Assignment
Leaving pictures out, repeat word for word the line that has "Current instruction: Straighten" and each line that follows it to the end of the listing.

Available data
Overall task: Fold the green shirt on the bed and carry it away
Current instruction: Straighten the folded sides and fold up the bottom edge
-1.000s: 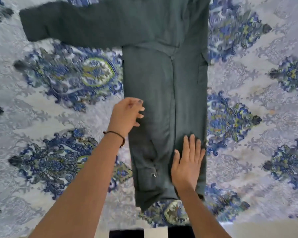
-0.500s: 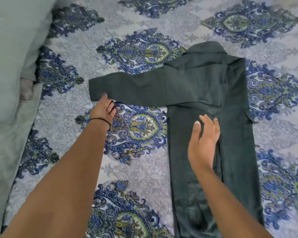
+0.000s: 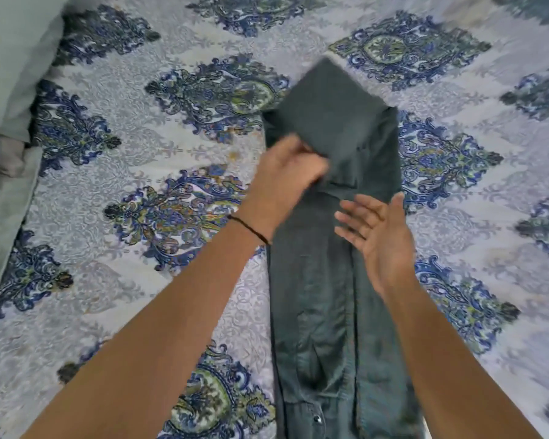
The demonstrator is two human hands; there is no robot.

Finished task
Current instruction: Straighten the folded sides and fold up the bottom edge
-1.000s: 
-0.500s: 
+0.000s: 
The demonstrator is two human hands; there is no robot.

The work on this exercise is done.